Dans une telle situation où les votes risquent d’être divisés, il semble logiquement plus avantageux pour chaque parti que le pourcentage de votes acquis soit pris en compte dans l’allocation de siéges parlementaires. Un systéme mixte – la derniére proposition de Rama Sithanen est une liste de 24 candidats ajoutés aux 62 élus en « first past the post » - serait en outre une occasion de renouvellement du paysage : les partis, allant seuls, ils auront la possibilité de mettre plus de personnes, dont ces gens de qualité que les affaires publiques intéressent mais pas le mode électoral actuel.

Mais l’aprés- 2010 reste flou. L’évocation répétée de 1976 laisse croire à l’éventualité d’une coalition post- électorale pour garantir une majorité confortable au parti ayant eu le plus de votes. Cet épisode, dont nous ne sommes pas trés fiers, est- il nécessaire de le répéter ? Face aux 30 siéges du MMM, SSR, qui n’en avait obtenu que 25, s’était allié au PMSD pour obtenir les 7 siéges qui lui offraient la majorité. Cette coalition « sauvait » le PTr vieillissant mais allait renforcer politiquement le MMM. Le leader de l’opposition allait faire ses armes. Il allait devenir, cinq ans plus tard, le Premier ministre le plus efficace de notre histoire. La situation est différente aujourd’hui : le PTr - qui est déjà en alliance - est au mieux de sa forme, le MMM vieillissant. Le scénario le plus souhaitable est peut- être que le MMM, installé avec une forte présence parlementaire, en profite pour se reconstruire, au lieu de laisser cette place au MSM en faisant un « working arrangement » avec le gouvernement. Ce n’est vraisemblablement pas ce qu’il espére.

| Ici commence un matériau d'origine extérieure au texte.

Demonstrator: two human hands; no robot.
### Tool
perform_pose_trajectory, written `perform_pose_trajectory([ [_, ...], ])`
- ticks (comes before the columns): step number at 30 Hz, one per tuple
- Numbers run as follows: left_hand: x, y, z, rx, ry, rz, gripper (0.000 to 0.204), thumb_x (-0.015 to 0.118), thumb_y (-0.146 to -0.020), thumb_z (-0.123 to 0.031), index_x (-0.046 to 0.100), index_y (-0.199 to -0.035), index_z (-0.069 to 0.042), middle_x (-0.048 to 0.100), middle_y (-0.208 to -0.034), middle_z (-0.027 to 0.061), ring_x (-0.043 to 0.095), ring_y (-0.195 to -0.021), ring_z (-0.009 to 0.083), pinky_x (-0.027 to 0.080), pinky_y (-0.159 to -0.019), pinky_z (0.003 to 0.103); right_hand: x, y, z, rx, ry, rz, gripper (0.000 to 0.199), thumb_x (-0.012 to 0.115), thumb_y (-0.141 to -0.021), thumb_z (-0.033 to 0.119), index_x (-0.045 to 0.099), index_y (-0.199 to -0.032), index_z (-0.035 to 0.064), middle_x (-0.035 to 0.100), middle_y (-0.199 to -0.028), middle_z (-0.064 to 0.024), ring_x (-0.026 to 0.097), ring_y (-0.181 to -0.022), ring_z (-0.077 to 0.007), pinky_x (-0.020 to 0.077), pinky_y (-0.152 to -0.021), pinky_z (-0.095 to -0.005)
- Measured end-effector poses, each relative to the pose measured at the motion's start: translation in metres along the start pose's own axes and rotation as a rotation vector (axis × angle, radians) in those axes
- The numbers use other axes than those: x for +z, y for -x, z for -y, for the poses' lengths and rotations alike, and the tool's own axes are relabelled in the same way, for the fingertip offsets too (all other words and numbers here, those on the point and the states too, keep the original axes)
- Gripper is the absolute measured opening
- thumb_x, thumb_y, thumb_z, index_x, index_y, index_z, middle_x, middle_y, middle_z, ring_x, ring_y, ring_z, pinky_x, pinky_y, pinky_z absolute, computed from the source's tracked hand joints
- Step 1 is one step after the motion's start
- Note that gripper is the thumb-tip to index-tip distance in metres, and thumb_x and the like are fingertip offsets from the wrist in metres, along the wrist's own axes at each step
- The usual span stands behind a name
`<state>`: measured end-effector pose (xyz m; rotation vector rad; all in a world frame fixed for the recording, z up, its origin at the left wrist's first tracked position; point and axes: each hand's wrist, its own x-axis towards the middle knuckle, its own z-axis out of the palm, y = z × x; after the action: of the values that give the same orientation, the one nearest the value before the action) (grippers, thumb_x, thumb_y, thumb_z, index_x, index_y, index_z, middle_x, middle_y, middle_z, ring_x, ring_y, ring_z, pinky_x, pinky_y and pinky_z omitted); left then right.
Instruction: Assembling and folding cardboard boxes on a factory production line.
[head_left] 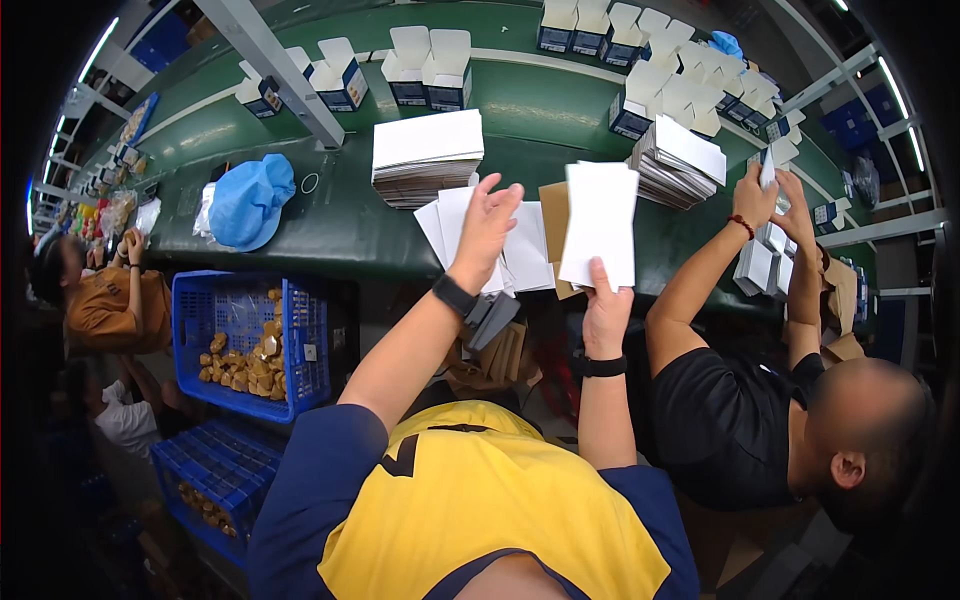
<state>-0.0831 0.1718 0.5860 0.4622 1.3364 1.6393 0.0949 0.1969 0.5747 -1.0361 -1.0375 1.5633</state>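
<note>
My right hand grips a few white rectangular cards by their near end, thumb on top, holding them upright over the bench's front edge. My left hand is raised to the left of them, fingers apart and holding nothing. Behind and below it, loose white cards are fanned at the bench edge. A brown cardboard piece shows partly behind the held cards. Tall stacks of white cards stand farther back: a left stack and a right stack.
Open white-and-blue boxes line the green bench. A blue cap lies at left. Blue crates with brown pieces stand below. A co-worker at right handles white cards; other people sit far left.
</note>
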Motion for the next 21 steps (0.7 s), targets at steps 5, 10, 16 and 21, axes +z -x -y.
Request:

Parce qu’elle semble désormais trop accessible pour qu’on ne s’y engouffre pas, la réforme électorale devrait être notre priorité ; le budget est un « non- event » , a dit le ministre des Finances. Le Parti travailliste osera cette réforme si les simulations mathématiques de Rama Sithanen révélent qu’il y gagnera. Il semblerait que oui.

Il reste la rapidité de la décision politique. Que le Premier ministre ne persiste pas à nous faire croire qu’il lui faut absolument le « consensus » pour réformer. C’est un prétexte.

Et une bêtise. La plupart des citoyens de ce pays ne maîtrisent pas ce dossier fort technique des systémes électoraux. On fera confiance. On ne saisit pas non plus tous les « technicalities » de l’économie, on veut pourtant bien croire que celui qui s’y connaît nous protégera de la crise.